▸ What you have to do:
In the records below, find each line holding the word "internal" and copy it.

▸ Available records:

==*==

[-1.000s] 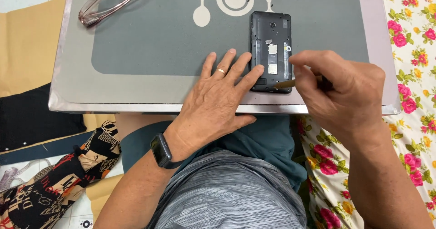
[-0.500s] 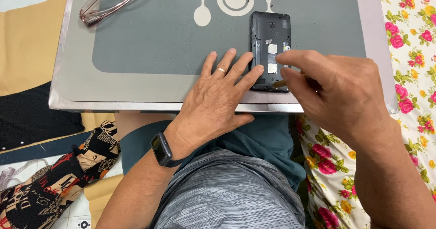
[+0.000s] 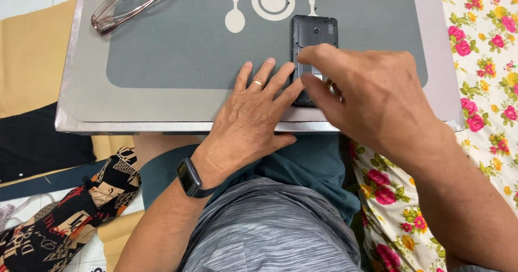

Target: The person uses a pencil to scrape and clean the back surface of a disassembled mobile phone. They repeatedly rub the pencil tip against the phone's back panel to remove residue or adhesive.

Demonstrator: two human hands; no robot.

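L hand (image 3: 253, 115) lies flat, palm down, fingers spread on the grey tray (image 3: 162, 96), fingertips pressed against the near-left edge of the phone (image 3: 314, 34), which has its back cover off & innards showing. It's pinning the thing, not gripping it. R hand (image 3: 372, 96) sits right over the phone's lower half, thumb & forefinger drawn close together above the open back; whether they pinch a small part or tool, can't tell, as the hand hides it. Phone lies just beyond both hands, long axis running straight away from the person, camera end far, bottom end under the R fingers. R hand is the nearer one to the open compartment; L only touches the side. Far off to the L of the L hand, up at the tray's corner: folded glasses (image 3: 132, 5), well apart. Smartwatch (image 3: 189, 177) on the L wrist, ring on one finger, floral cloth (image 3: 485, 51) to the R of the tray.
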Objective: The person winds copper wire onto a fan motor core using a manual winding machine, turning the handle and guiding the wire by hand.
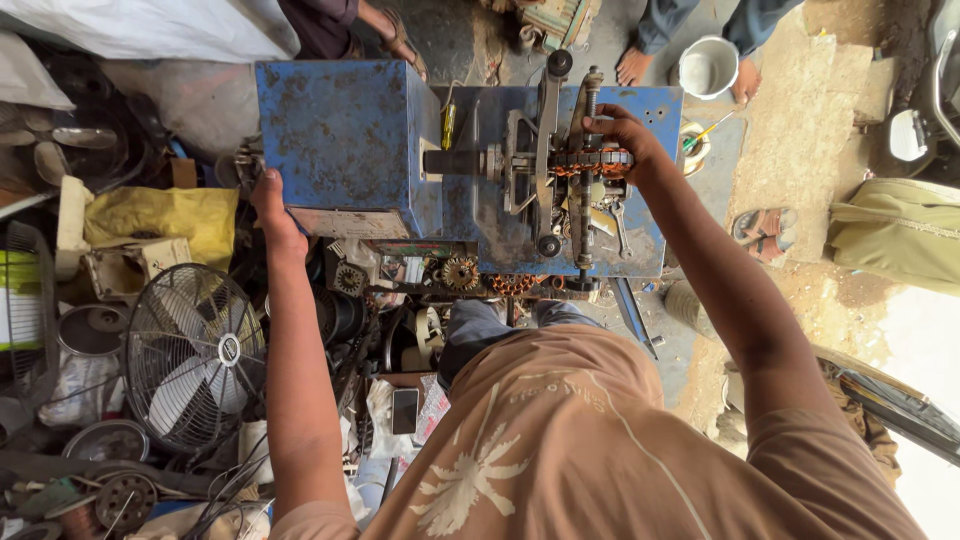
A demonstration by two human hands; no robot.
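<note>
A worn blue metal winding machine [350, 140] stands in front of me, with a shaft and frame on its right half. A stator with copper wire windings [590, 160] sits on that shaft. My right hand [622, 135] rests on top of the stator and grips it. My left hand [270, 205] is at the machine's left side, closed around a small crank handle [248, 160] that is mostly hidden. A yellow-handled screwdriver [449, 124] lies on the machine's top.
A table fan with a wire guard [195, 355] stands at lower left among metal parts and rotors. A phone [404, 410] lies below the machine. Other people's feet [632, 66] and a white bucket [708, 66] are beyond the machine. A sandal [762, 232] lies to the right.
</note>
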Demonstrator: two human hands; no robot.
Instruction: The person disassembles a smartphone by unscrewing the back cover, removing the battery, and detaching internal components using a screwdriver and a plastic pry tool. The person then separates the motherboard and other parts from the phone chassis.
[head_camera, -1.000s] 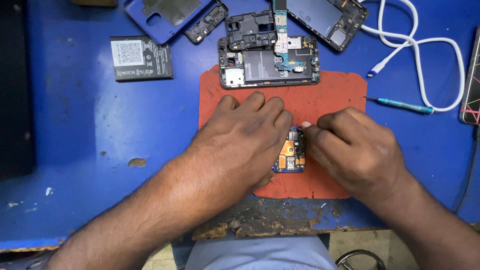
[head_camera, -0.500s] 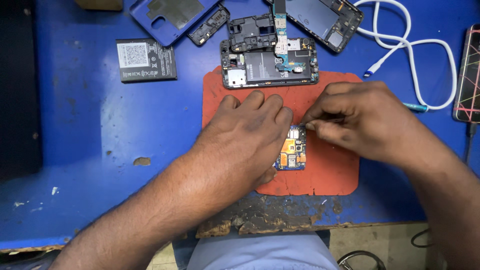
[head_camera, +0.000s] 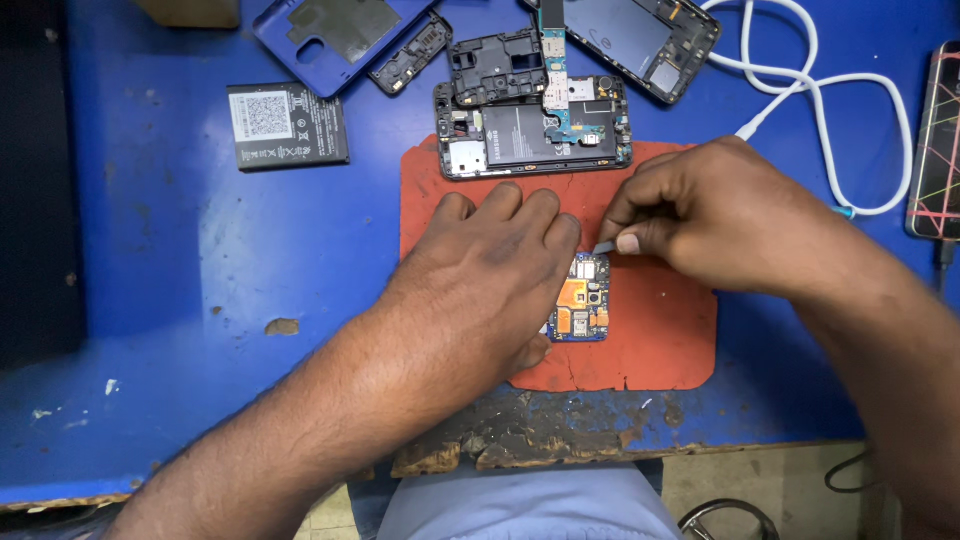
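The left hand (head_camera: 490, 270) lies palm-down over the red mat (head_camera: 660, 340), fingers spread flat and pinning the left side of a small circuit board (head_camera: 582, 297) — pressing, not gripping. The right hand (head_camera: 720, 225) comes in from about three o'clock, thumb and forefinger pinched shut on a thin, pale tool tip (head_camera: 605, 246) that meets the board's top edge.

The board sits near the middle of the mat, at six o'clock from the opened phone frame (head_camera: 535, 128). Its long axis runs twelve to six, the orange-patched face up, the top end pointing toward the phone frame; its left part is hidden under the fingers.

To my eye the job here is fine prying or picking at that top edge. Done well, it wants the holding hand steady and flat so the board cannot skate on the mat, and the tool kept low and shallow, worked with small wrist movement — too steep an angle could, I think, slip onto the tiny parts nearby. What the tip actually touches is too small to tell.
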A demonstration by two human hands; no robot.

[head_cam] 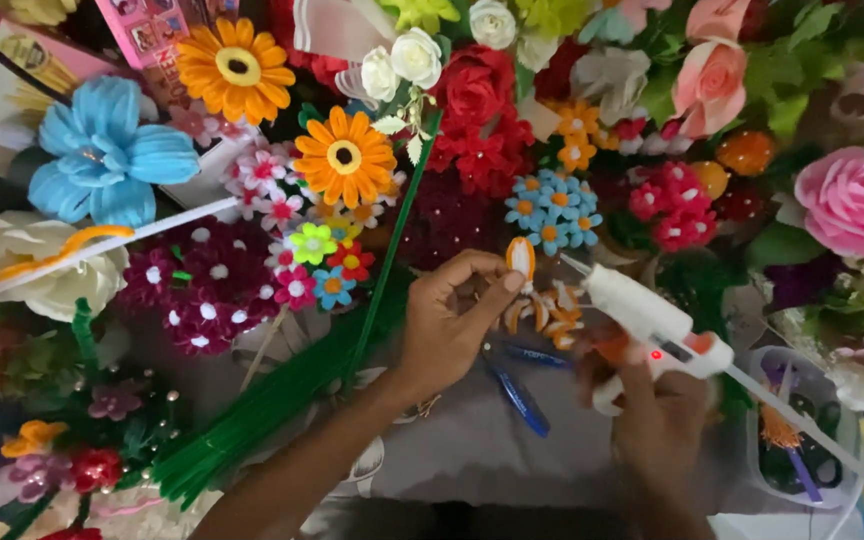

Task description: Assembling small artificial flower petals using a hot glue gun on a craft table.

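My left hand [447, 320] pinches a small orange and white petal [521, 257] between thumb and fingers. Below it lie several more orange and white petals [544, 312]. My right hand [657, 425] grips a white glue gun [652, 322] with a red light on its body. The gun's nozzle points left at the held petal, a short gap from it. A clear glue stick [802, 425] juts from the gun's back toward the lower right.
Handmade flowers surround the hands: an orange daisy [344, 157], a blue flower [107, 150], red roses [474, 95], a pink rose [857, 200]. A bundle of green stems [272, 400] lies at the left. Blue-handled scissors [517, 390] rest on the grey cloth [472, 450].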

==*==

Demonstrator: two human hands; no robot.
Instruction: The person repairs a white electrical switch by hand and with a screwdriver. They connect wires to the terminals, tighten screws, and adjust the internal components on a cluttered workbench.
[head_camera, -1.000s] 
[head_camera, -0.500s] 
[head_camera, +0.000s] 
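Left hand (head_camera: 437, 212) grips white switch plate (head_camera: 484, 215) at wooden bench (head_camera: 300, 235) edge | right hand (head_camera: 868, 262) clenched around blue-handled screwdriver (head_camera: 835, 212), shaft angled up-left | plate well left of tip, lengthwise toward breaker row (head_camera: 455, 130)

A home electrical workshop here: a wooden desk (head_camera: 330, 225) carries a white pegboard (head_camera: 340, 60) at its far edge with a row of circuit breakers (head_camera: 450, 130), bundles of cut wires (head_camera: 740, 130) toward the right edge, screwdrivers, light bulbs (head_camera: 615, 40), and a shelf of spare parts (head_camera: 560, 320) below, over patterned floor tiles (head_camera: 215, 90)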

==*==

▸ Task result:
Instruction: The person disassembles a smartphone by unscrewing the back cover, removing the battery, and detaching internal components using a screwdriver and a plastic pry tool. The person then separates the motherboard and other parts from the phone chassis.
Instruction: The person repairs a white electrical switch by hand and with a screwdriver. They connect wires to the terminals, tighten screws, and adjust the internal components on a cluttered workbench.

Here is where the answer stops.